-------- Entries shown
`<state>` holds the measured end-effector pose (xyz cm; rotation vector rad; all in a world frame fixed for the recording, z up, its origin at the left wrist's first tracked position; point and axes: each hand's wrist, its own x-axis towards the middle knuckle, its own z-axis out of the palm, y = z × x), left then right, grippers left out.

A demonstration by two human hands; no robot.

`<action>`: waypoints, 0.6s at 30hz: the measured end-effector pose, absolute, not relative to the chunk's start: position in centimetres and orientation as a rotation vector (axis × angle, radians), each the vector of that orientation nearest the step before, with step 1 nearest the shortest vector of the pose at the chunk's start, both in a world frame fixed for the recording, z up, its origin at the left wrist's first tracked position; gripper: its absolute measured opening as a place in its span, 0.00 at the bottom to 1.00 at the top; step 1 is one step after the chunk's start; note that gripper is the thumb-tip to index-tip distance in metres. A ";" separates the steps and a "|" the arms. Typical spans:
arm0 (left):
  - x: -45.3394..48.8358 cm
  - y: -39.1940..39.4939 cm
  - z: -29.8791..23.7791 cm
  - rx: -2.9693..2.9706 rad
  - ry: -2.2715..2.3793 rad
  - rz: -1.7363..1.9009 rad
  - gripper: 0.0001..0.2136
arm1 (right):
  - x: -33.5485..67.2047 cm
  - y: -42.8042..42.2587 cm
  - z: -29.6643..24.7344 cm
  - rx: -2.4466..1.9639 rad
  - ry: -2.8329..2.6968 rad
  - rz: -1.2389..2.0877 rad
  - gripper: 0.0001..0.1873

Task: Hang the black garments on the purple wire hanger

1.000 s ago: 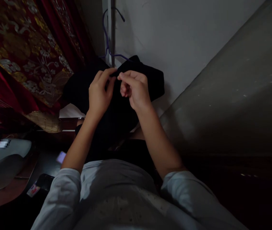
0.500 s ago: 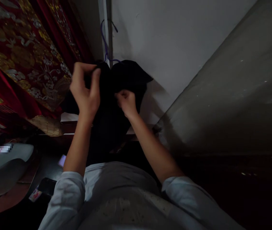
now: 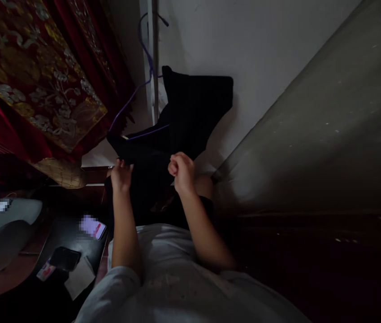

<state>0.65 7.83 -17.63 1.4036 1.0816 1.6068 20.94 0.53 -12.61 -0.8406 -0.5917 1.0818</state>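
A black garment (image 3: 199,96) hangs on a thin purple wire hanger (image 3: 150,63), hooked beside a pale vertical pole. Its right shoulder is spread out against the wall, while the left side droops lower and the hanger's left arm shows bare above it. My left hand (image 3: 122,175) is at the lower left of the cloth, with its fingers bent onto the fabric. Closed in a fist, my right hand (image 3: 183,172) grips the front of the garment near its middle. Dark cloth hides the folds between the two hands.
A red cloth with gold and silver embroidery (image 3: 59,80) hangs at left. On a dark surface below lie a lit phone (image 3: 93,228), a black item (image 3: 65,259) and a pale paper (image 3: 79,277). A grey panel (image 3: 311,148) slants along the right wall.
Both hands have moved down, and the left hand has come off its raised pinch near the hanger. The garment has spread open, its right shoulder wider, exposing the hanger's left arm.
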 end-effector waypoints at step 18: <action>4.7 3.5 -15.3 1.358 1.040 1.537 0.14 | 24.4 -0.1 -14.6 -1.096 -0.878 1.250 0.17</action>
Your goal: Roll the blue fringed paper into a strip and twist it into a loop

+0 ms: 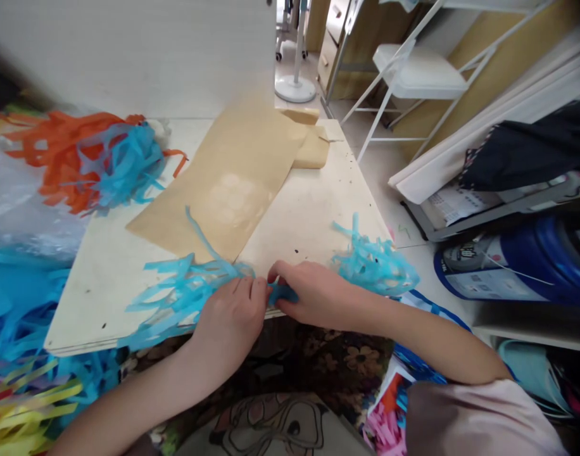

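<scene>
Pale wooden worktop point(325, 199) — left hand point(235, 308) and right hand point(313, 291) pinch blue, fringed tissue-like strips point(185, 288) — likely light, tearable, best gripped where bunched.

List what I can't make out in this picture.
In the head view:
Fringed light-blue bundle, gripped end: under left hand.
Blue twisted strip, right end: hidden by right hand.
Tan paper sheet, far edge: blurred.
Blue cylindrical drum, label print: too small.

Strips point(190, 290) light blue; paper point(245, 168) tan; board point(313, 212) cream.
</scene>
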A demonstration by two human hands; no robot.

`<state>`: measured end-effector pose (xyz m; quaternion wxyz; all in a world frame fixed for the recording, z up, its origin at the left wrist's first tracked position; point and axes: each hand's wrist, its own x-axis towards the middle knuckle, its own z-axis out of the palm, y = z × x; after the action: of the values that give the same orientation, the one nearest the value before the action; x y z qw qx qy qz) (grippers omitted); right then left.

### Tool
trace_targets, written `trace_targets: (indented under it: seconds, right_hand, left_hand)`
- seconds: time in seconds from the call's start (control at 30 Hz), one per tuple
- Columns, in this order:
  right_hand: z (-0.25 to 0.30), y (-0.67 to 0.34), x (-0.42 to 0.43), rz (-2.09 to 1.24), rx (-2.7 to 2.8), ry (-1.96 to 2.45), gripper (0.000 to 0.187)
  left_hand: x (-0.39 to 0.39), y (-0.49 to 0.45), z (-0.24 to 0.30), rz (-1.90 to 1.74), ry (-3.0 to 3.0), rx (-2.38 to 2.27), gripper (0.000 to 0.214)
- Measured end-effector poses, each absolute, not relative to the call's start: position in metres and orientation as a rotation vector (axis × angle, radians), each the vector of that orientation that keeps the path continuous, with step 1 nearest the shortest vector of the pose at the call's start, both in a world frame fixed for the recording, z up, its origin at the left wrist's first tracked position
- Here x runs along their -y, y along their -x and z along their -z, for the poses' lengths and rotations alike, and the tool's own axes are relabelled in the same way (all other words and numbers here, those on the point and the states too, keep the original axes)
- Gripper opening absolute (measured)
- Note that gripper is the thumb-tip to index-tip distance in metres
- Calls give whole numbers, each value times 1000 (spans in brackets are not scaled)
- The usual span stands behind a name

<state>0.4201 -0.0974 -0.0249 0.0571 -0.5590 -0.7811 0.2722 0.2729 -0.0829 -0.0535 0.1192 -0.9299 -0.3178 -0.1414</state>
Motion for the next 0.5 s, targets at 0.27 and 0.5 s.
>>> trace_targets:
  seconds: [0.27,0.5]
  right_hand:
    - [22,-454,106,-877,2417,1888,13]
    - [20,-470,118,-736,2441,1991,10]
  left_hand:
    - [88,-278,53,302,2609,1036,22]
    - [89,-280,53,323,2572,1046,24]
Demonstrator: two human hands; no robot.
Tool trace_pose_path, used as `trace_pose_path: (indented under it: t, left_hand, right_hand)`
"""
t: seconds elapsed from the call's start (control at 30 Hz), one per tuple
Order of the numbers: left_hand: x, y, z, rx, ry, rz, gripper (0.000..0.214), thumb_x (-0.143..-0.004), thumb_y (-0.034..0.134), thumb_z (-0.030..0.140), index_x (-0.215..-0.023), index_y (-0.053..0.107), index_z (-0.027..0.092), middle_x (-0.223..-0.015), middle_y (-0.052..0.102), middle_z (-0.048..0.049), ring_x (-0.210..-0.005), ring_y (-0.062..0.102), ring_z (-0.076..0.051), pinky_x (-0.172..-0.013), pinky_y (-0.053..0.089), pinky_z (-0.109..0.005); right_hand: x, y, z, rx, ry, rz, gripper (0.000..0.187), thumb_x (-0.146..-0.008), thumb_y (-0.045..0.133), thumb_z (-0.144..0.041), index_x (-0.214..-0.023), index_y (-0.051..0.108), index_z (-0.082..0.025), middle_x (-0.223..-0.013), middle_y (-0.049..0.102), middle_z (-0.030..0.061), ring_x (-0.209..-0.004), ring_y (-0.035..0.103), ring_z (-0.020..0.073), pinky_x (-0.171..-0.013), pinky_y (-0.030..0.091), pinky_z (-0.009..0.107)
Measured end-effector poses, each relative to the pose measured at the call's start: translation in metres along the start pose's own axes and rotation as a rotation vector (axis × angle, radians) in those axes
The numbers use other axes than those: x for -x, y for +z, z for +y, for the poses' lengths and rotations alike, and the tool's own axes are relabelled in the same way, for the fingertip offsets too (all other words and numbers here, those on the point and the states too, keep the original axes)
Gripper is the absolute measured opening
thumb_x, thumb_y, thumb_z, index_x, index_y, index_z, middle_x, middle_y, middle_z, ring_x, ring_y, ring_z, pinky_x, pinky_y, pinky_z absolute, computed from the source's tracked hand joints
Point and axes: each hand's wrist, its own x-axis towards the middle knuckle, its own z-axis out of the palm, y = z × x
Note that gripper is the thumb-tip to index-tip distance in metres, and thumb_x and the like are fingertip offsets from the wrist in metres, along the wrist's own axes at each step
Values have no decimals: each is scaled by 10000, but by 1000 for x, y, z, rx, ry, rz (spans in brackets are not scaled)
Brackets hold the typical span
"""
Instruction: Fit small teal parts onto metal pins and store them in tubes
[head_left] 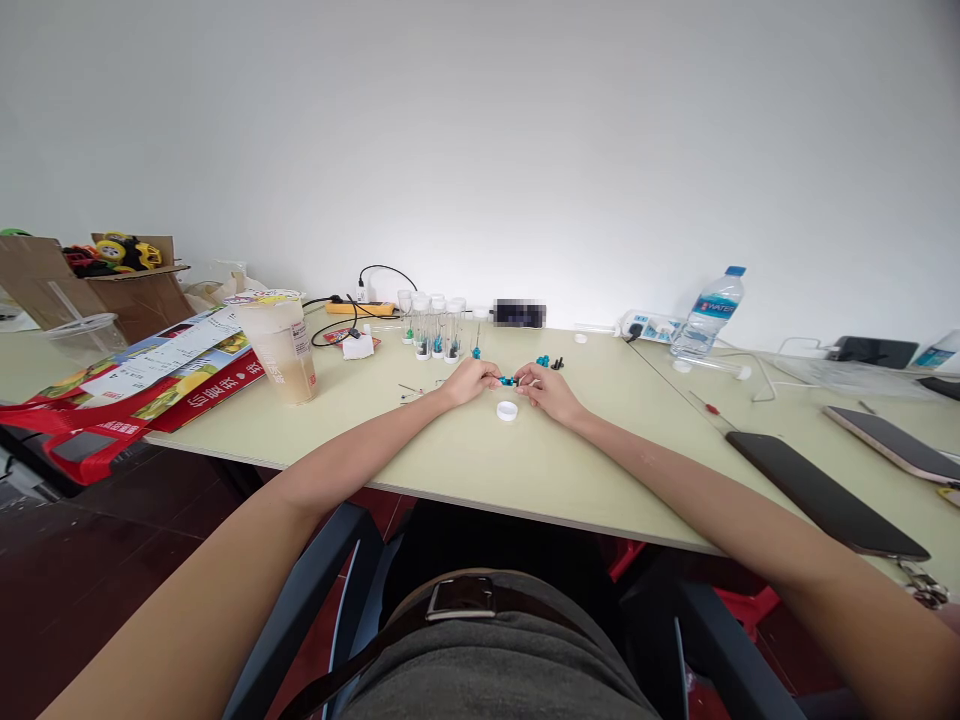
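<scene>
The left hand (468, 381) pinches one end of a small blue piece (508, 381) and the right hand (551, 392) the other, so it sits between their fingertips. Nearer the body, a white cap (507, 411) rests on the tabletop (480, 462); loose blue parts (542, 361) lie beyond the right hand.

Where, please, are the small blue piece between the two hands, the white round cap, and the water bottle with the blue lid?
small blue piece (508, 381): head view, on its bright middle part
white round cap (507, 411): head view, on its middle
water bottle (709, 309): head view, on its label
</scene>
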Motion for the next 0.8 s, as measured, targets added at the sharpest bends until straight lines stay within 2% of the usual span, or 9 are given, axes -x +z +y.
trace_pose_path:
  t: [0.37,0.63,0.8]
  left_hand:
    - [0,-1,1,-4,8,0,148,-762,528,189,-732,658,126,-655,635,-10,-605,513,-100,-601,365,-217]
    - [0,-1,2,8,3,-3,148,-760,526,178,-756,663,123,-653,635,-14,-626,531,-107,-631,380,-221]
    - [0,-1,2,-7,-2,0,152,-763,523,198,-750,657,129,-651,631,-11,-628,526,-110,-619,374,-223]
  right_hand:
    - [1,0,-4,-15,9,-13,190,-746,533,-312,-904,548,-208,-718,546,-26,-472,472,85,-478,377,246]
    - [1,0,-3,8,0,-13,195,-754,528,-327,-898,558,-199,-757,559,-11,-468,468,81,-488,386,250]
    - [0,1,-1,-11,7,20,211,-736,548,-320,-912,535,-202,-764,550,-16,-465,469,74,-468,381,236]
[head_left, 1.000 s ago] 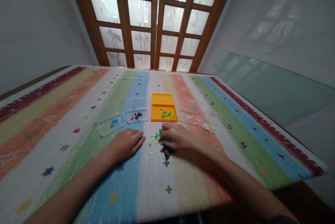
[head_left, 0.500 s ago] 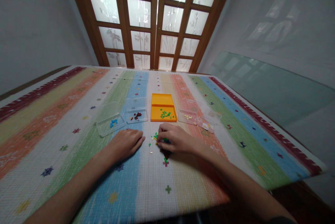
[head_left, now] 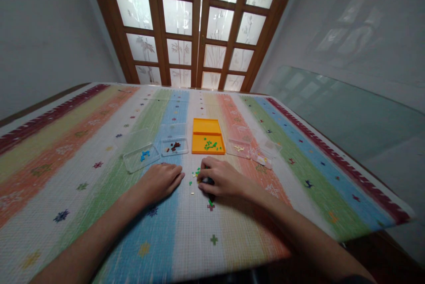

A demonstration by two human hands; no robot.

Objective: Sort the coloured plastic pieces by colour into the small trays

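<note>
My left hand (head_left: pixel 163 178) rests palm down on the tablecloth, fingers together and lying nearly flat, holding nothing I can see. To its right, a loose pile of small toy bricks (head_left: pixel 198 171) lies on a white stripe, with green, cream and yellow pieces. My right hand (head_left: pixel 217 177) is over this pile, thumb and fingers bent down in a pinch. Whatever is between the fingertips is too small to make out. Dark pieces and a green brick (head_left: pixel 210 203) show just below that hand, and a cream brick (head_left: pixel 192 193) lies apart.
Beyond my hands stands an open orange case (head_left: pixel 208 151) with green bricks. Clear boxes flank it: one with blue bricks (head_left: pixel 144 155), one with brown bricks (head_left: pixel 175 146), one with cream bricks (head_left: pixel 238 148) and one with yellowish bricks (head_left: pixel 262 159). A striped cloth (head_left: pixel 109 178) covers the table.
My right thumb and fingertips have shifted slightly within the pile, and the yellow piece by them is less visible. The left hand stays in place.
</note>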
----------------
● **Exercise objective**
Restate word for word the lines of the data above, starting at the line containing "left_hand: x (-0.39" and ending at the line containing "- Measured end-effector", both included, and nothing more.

● **Response**
  left_hand: x (-0.39 to 0.39), y (-0.49 to 0.45), z (-0.24 to 0.30), rz (-1.90 to 1.74), ry (-3.0 to 3.0), rx (-2.38 to 2.27), gripper (0.000 to 0.214)
- Measured end-effector poses, each absolute, not relative to the call's start: position in metres and orientation as a rotation vector (axis × angle, radians), each the vector of that orientation that keeps the path continuous, with step 1 nearest the shortest vector of the pose at the call's start, both in a world frame fixed for the recording, z up, its origin at the left wrist's first tracked position

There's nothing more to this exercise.